Provided data:

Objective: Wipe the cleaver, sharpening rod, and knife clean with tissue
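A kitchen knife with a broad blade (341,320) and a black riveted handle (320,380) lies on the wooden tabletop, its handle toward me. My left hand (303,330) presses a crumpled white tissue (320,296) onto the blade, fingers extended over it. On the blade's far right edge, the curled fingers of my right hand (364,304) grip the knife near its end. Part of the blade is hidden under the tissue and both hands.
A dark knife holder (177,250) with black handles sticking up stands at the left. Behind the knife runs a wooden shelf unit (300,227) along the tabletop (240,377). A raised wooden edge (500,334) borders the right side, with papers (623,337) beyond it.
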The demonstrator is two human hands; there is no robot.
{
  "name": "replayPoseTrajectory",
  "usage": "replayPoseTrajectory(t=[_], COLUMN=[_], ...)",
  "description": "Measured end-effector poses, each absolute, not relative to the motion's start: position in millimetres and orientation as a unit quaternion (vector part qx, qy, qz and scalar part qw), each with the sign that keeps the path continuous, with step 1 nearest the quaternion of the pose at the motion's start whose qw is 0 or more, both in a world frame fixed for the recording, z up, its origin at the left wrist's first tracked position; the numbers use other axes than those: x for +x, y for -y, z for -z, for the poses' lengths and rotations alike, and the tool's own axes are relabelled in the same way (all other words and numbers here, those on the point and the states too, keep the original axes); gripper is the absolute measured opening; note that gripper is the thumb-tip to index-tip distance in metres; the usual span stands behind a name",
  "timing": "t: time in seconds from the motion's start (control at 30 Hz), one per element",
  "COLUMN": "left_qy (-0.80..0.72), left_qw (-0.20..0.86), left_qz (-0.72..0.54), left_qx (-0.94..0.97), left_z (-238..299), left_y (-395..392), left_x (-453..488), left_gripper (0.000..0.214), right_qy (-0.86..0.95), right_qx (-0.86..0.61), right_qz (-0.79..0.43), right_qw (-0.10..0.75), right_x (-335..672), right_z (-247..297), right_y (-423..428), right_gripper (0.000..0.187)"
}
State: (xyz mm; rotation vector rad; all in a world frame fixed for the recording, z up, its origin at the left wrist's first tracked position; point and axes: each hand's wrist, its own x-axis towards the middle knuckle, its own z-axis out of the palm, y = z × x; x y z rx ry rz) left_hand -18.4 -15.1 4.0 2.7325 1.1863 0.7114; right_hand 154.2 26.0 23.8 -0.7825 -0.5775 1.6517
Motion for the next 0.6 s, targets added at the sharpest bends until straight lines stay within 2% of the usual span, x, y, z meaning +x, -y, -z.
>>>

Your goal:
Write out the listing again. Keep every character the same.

Task output:
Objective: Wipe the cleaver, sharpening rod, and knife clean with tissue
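A kitchen knife with a broad blade (341,320) and a black riveted handle (320,380) lies on the wooden tabletop, its handle toward me. My left hand (303,330) presses a crumpled white tissue (320,296) onto the blade, fingers extended over it. On the blade's far right edge, the curled fingers of my right hand (364,304) grip the knife near its end. Part of the blade is hidden under the tissue and both hands.
A dark knife holder (177,250) with black handles sticking up stands at the left. Behind the knife runs a wooden shelf unit (300,227) along the tabletop (240,377). A raised wooden edge (500,334) borders the right side, with papers (623,337) beyond it.
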The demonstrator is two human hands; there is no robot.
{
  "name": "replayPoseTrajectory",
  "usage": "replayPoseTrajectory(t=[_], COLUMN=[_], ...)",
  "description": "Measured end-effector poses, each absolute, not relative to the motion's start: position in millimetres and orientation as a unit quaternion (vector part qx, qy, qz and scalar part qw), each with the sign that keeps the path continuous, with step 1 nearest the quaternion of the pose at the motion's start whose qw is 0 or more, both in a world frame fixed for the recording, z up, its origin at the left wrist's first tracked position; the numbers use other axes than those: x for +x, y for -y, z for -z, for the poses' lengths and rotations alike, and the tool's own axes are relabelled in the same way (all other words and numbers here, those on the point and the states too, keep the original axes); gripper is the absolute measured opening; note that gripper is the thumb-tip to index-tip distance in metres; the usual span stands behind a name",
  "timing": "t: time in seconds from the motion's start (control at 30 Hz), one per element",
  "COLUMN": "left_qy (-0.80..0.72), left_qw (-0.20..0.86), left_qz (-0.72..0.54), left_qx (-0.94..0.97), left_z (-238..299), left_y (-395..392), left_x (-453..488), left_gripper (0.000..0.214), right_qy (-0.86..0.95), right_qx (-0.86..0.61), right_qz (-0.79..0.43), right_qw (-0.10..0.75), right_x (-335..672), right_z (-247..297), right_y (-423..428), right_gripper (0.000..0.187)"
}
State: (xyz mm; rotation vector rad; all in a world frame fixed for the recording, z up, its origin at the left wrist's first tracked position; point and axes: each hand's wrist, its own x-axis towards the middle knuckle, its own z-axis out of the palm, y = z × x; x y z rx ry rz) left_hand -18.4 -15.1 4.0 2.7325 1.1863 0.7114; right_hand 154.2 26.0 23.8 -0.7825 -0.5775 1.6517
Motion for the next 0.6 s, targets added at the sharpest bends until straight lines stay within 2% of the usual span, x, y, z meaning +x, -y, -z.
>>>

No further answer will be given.